Some of our projects are born out of exchange and collaboration between members of our team, which is comprised of the Board of Directors, the San Ramón Committee, and our staff. These projects are designed by members of our team in conjunction with community members. The following are some ongoing SCSRN initiatives:
High School for All
In San Ramon, there are presently 78 rural schools. These rural schools offer K-6 education for San Ramon’s school-aged children, with student populations in each school ranging from 25 to 200. Imagine the most basic of facilities: one or two cinder block buildings, some with running water and electricity, some without, and a latrine or composting toilet. Some schools also have a kitchen with a wood stove, where the mothers take turns cooking the children’s lunch, which is always rice and beans. The Ministry of Education uses its paper-thin budget to provide the teacher’s salary, a few sacks of rice and beans each semester, desks, a whiteboard, and a few books for the teacher.

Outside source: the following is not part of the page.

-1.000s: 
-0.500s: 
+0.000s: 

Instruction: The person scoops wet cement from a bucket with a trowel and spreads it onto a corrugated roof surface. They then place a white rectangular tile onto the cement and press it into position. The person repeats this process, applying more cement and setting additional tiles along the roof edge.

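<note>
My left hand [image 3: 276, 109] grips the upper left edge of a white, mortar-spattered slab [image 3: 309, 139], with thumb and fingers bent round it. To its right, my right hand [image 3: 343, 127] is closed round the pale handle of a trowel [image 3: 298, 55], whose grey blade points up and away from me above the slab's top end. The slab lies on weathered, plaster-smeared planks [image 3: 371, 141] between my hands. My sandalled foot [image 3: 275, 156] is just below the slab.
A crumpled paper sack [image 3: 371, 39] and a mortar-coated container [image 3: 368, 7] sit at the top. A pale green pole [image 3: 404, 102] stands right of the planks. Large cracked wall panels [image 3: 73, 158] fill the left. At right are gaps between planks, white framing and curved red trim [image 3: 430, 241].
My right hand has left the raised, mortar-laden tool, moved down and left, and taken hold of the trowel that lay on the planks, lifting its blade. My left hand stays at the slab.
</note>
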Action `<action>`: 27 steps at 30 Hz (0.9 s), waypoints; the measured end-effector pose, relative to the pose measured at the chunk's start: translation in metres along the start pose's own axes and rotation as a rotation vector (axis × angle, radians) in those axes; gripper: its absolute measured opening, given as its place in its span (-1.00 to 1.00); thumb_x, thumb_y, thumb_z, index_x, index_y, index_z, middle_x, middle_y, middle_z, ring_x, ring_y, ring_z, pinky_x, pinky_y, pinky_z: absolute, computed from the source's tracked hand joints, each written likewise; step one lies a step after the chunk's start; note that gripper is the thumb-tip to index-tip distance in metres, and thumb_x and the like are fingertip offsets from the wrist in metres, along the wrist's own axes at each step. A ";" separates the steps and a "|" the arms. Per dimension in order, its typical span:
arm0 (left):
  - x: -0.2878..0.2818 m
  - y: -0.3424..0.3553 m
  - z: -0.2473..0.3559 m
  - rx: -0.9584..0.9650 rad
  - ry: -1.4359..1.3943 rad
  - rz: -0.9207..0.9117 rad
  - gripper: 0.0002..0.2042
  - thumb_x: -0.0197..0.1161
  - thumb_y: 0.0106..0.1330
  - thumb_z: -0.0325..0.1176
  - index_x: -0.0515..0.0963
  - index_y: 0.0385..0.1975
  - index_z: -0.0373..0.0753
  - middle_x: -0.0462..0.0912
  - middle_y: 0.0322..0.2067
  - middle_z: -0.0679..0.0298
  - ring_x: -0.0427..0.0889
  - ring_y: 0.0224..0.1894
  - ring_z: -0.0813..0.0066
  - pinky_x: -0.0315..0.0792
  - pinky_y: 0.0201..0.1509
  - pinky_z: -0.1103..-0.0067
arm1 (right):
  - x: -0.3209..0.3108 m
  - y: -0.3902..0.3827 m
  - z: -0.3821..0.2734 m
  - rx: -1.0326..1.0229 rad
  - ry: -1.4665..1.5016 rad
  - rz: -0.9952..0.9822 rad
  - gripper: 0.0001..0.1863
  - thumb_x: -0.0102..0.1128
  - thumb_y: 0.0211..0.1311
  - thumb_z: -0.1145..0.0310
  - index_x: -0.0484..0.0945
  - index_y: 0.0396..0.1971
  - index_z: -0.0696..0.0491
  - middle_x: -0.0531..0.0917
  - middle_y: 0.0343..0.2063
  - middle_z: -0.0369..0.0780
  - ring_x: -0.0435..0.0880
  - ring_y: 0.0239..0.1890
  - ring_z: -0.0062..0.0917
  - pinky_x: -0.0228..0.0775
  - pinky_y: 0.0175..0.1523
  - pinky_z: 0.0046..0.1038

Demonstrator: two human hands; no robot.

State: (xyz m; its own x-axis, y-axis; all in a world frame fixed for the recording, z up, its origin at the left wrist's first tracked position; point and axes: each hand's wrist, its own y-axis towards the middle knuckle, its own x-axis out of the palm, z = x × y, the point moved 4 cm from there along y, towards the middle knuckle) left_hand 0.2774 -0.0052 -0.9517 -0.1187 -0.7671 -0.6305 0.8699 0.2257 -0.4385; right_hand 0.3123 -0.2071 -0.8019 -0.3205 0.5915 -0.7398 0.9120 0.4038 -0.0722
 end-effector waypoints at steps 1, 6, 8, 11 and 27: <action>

With our construction of 21 classrooms, 23 school kitchens, and our Rural School Partnership program, we have had a hand in making sure that every child in San Ramon has access to a 6th-grade education. Now we’re turning our attention to the next challenge: making sure every primary school graduate has access to a high school education. Currently there are only two fully functioning high schools to serve the entire population of San Ramon. Both of these schools are overcrowded, with capacity for only 1,500 students total. Roughly 700 students graduate every year from 6th grade; that means about 2,000 students that are left out of the system. Even if there were space for everyone, for most kids in rural communities, the transportation costs to and from school are simply too much. Add to that the fact that many high school-aged kids are expected to work to support their families, and you have some seemingly unsurmountable barriers to getting a high school education.
To break down these barriers, we’re joining forces with the Ministry of Education’s new rural high school program. The Ministry of Education has opened high school courses on Saturdays in six strategic primary schools in the municipality of San Ramon. This drastically cuts down on transportation costs for students in rural communities, and with Saturday classes, students who have to work during the week can attend. But with this new option available, students are flocking to enroll, and space in these makeshift high schools is becoming a serious issue.
That’s where SCSRN comes in. We’re building towards a future in which everyone in San Ramon has access to high school education. With the donations we received in 2016 we built two high school classrooms in El Roblar (in addition to two elementary school classrooms in El Jinete and a pre-school and kitchen in Hilapo). Over 10 primary schools feed into El Roblar for high school classes, and many of the students in El Roblar couldn’t otherwise get a high school education. Now we’re setting our sights on two more communities for 2017. In addition to a pre-school and kitchen construction, we want to build two more high school classrooms in another rural community. We estimate that this will cost $30,000.
We invite you to be a part making it possible for every kid in San Ramon to go to high school! We’re hosting an online auction to raise money for these new school constructions. The auction goes live here on March 15th!
Rural School Partnership (RSP) Program
In the municipality of San Ramón there are over 75 rural elementary schools. These schools, which are very basic concrete buildings with a latrine out back, provide K-6 education for children of rural families. There are usually two or three teachers who teach different grade levels simultaneously. Most schools have a kitchen, which consists of a wood stove, where the children’s mothers take turns cooking the children’s lunch of rice and beans. Many schools don’t have electricity or running water, much less the necessary school supplies.
The RSP program is designed to connect these rural elementary schools to schools, churches, clubs, or individuals in the U.S. Participants pledge a donation of $500 per year to their sister school in San Ramón, usually for three years. The teachers and parents of the school decide how best to use those funds to benefit their school, and SCSRN facilitates communication between schools and sponsors throughout the year with photos, videos, drawings, and letters. SCSRN also facilitates visits by U.S. participants to their sister school in San Ramón.